One of the versions of what you're speaking of used to be referred to as an "oleo" or "oleo drop".
With any of the roller variations, it's pretty much impossible to properly tension a scrim, or cyc, both laterally and vertically, and still have it roll up and / or down.

As to "fly towers"; In new construction, building a purpose built theatre from the foundations up, a commonly applied formula for grid height is to design a fly pipe's maximum height AFF (Above Finished Floor, the stage in this instance) to be 2.5 times the height of the proscenium. If a production's design calls for a totally unmasked, (no borders, legs, travellers, etcetera) look, you can still fly full height cycs and travellers totally out of the audiences sight, even out of sight of those seated in the closest rows unless they're being jerks by kneeling on the floor and looking straight up. Having this amount of overhead clearance permits not only the flying of drops with piped bottoms providing vertical tensioning but also the ability to fly a tightly stretched cyc or scrim with not only top and bottom pipes but any of the various commonly used systems for evenly cross-stretching from side to side.
Having a fly tower is one of those things: Once you've spent appreciable time in a space with a tower, you'll keep giggling at yourself for not only all of the times you'd wished you had one but for all of the many work-arounds you used to have to employ to get through your various past efforts. Definitely beneficial in a producing space, invaluable in a 'four-walls' road house. The only way to fly (pardon the pun) in a serious repertory space.
Toodleoo!
Ron Hebbard.


----------



## Footer (May 14, 2016)

mikewarner said:


> In the case of backdrops and scrims, why not just use a roller system where the fabric is rolled around a cylinder above the stage?
> 
> Are there any noticeable differences between such a system and a traditional fly tower?



You ever tried to get a 50' pipe to hang perfectly horizontal while only holding it up at the ends? Whats your question here really? The cost and complication of a system like that is really not worth it.


----------



## SteveB (May 14, 2016)

With road houses, fly towers are the only solution for a traveling opera or ballets that uses scenic legs, borders and backdrops that need to change act to act. No possibility to rig all this on rollers and make it work reliably.

Expensive to build new though. Some of the consultants here have stated what the costs are to get decent tower height and beyond certain heights (50 ft. ?) remarkably expensive. I think I recall something like $200,000 per add'l foot of height. But worth it long term, IMO.


----------



## RonHebbard (May 14, 2016)

Footer said:


> You ever tried to get a 50' pipe to hang perfectly horizontal while only holding it up at the ends? Whats your question here really? The cost and complication of a system like that is really not worth it.

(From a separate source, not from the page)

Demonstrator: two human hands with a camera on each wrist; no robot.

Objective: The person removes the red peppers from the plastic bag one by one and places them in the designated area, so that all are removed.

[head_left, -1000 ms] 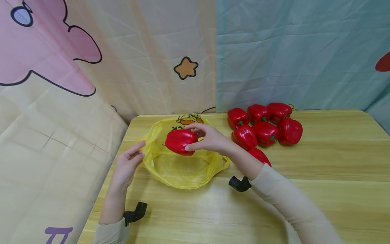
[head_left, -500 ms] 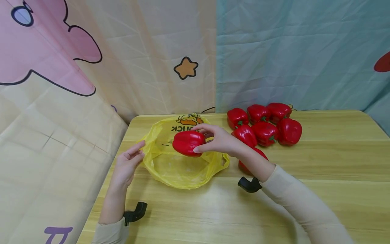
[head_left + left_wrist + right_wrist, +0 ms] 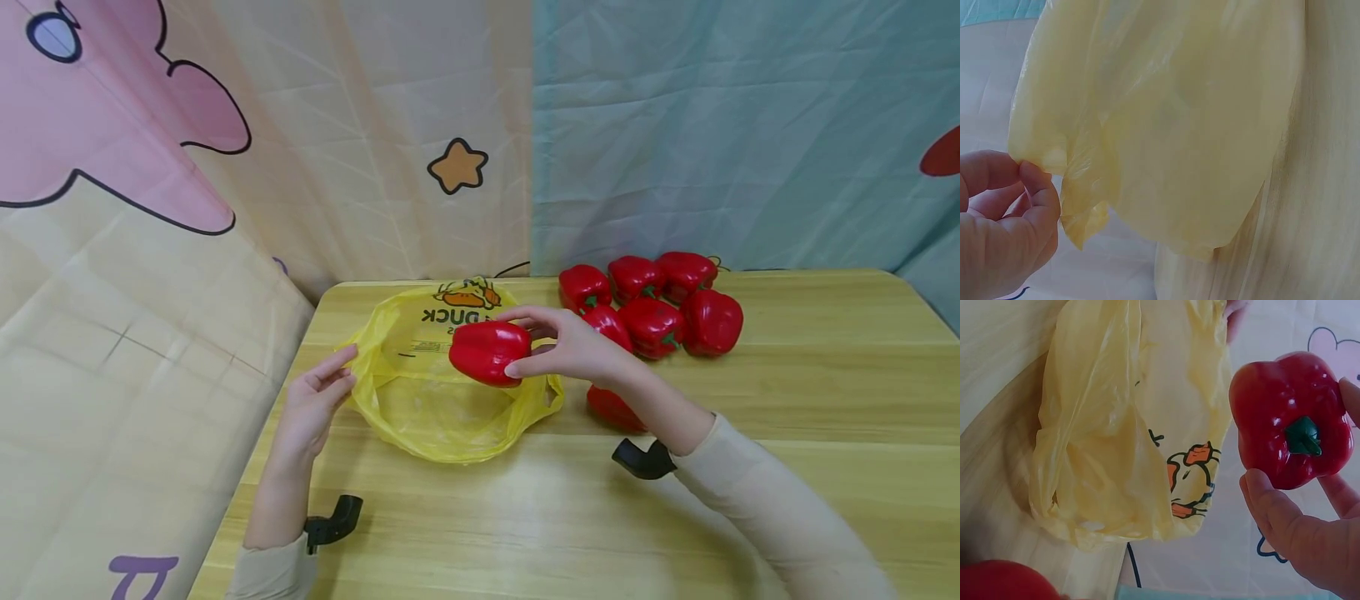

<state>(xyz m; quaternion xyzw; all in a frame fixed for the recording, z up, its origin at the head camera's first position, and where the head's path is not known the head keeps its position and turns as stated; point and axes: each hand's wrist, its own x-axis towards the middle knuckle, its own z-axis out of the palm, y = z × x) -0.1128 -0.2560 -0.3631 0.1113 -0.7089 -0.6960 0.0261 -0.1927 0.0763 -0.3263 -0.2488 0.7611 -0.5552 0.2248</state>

Kyle; I suspect the OP and most of us are cross-pollinating worlds here. I suspect the OP's speaking of a space with a 16 or 18' maximum ceiling height back stage where he's suggesting the installation of simple, totally manually operated, roller system; possibly hand operated via a hand-line manipulated by a person standing at stage level while the bulk of us are looking at this from a totally different perspective. I concur totally: More info' is definitely in order.
Toodleoo!
Ron Hebbard.


----------



## BillConnerFASTC (May 14, 2016)

RonHebbard said:


> to be 2.5 times the height of the proscenium



That was a design rule of thumb until beancounters started using it in reverse - deciding how high the stage house was and then using it to set proscenium. Lots of 30 foot stages across the country with 12' proscenium. I explain my views on this (in my winter 2014 Protocol article, also on my web site) but I think there are a lot of issues to consider on deciding stage heigth. Also, look at batten high trim and travel, not roof, grid, or any other item. One thing is for sure, anyone that builds it tall enough to fly drops never regrets it, never wishes they hadn't.


----------



## gafftapegreenia (May 14, 2016)

Oh, the hours upon hours I've spent steaming the wrinkles out of an oleo drop only to have them come right back after its first roll up. 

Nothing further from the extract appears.